Unclaimed Money Florida

Class Action Lawsuit Filed Challenging Florida’s Unclaimed Money Law

unclaimed money FloridaAs this website has already pointed out, state governments have no financial interest in reuniting citizens with their unclaimed money and property.  States use the money to patch holes in their budgets, or even to fund education, as is the case in Florida where unclaimed money is deposited into the State School Trust Fund, which helps support public schools.  But even when the story of unclaimed money has a happy ending, and a person is able to be reunited with their unclaimed funds, what about the interest earned on the money while it was in the state’s possession?

This is precisely the issue at the heart of a potential class action lawsuit filed in late July 2022 by a St. Petersburg resident, Alieda Maron.  The class-action lawsuit challenges the constitutionality of a law that directs the state’s handling of unclaimed property.

If owners, or their heirs, find out about the property, they can recover money from the state.
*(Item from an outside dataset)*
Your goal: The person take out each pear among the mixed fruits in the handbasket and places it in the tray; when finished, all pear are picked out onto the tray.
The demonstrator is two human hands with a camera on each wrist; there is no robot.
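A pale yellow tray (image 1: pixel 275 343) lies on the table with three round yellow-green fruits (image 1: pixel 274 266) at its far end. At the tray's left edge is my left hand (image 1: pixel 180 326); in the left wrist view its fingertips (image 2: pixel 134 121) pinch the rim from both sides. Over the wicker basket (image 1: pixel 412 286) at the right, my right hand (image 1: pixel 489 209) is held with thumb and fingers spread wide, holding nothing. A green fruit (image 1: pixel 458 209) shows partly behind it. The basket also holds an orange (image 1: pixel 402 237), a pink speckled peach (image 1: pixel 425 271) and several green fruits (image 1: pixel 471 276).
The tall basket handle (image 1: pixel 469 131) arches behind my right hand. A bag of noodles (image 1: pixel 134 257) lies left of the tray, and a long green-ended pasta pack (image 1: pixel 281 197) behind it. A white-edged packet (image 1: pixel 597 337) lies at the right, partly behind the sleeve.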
But the lawsuit contends that the unclaimed property law is unconstitutional because it does not provide “just compensation” to the owners.

It said the law “prohibits the state from paying any interest reflecting the time value or other value of an owner’s property. Accordingly, the act effectively provides the state with an interest-free loan of unclaimed private property funds that the act directs to be co-mingled with the state’s school fund while in the state’s custody.”

Are citizens owed “just compensation”  or is the interest doing enough public good that citizens reunited with their once unclaimed funds should just take their property and go about their merry way?  What do you think?